The concept is simple: A hurricane wreaks havoc on L.A. and my character saves everyone. I see it as a small movie whose buzz grows as it makes its way around the festival circuit. Then it will become the sleeper of the season.
The movie will be completely ad libbed. That way I don’t have to write a script and can start filming right away.
I set an extraordinary low budget because the Hurricane Simulator makes the special effects easy to pull off and obfuscates the need for stunt people. This is how it will work: after inserting two dollars into the Simulator it will turn on by itself. I will then throw my dog inside and film her as she reacts to the storm. In the movie my dog’s name is Toto (inside joke—Toto is the name of Dorothy’s dog in the The Wizard of Oz, who gets caught in a tornado, not a hurricane). Next, I will take my dog out and throw in the houses and hotels from the game of Monopoly. For the flooding, I will scatter the same Monopoly pieces along with my kids’ old hot wheels in a puddle.
Here’s the outline of the plot: the movie starts with my character delivering her two kids, 7 and 4, to the airport so that her ex-husband can take them to Hawaii for a week. Switch to the beach, where two young people are frenetically having sex out in the open. The hurricane mows them down, making them its first casualties.

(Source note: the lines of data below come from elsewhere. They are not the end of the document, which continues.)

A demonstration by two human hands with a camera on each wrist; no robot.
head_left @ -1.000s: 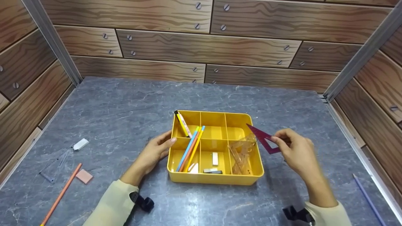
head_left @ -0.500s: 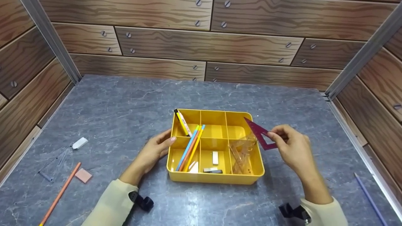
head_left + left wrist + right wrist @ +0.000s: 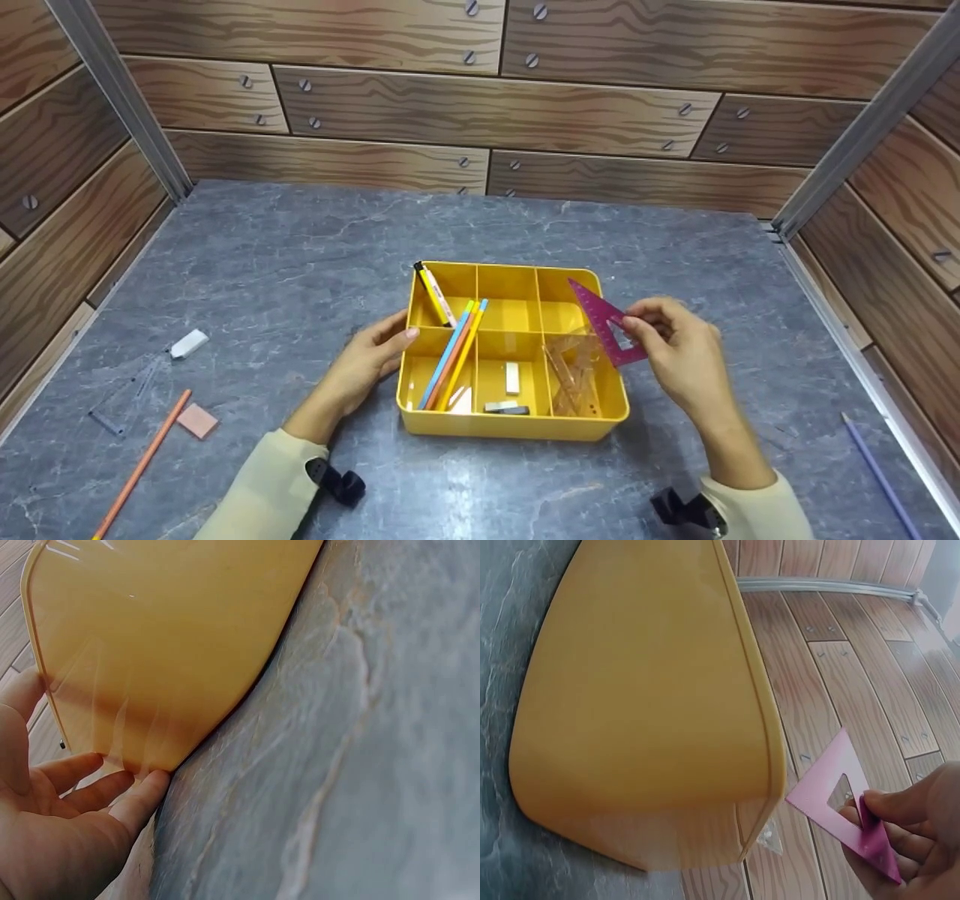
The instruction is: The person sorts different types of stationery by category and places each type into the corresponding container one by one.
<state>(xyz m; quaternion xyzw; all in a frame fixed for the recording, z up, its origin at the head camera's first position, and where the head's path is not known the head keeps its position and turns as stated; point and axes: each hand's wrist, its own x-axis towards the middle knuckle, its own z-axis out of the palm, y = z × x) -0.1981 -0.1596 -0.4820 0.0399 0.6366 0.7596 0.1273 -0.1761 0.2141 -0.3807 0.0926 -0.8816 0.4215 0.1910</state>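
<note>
I have magenta set square (image 3: 598,315) pinched in right grip (image 3: 681,356), thumb and fingers at its right side, tip angled leftward just above right rim of yellow compartment box (image 3: 517,427). My left grip (image 3: 367,358) loosely spread, touching box's left side, thumb at rim.

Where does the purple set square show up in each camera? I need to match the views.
Head: purple set square right of centre, pinched in the right hand, overlapping the right rim of the yellow box.
Left wrist: not in this picture.
Right wrist: lower right, just right of the box's edge.
Shared landmark: the yellow box, large in both wrist views.
</note>
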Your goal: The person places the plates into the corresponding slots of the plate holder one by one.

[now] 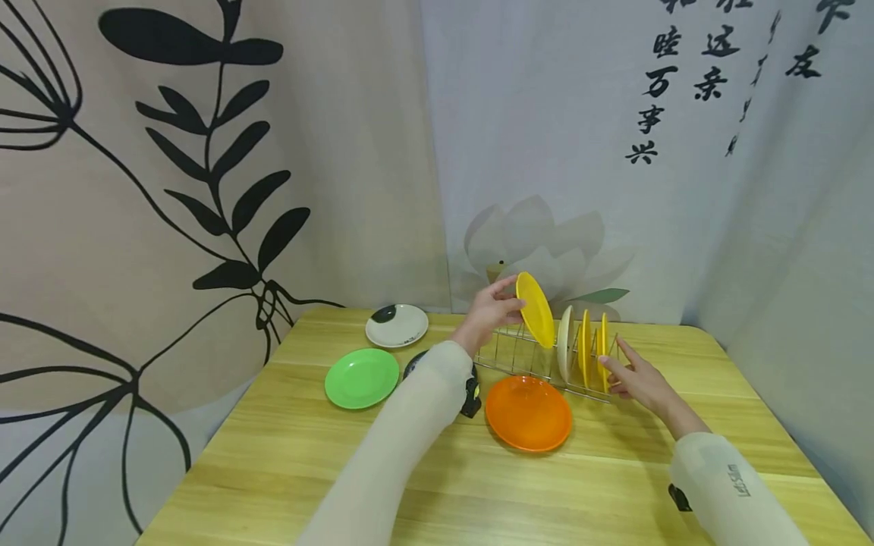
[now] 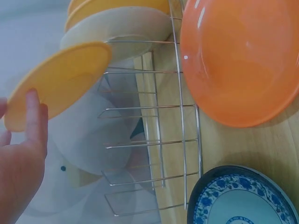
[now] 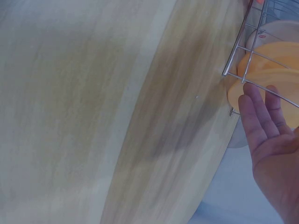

In the meantime my character is out on a hot date in a fancy restaurant. As soon as the waiter pours champagne into their glasses, the restaurant’s owner announces that the mayor has ordered everyone to evacuate the city. My character and her love interest jump into his car and drive up to his condo in Palm Desert. Just as they arrive, they hear on the radio that all flights scheduled from LAX after 6 PM have been cancelled. Her kids’ flight was at 6:30.
My character immediately jumps back into the car and races back to LA.
Yadda Yadda Yadda; Badda Bing Badda Bang, it’s sunny out and the President is awarding my character a medal of honor. After she takes the medal, she grabs both daughters’ hands and raises them in victory. Freeze frame on the three of them cheering. Roll the credits.
This will not be a typical disaster movie; it will be layered with symbolism. Toto’s fight to survive symbolizes the indestructible good in humans. The houses refer to the fragility of our homes. The hotels reflect the boundless potential of Capitalism. All in all, the movie is an allegory for the rise and fall of the United States in the world’s political arena.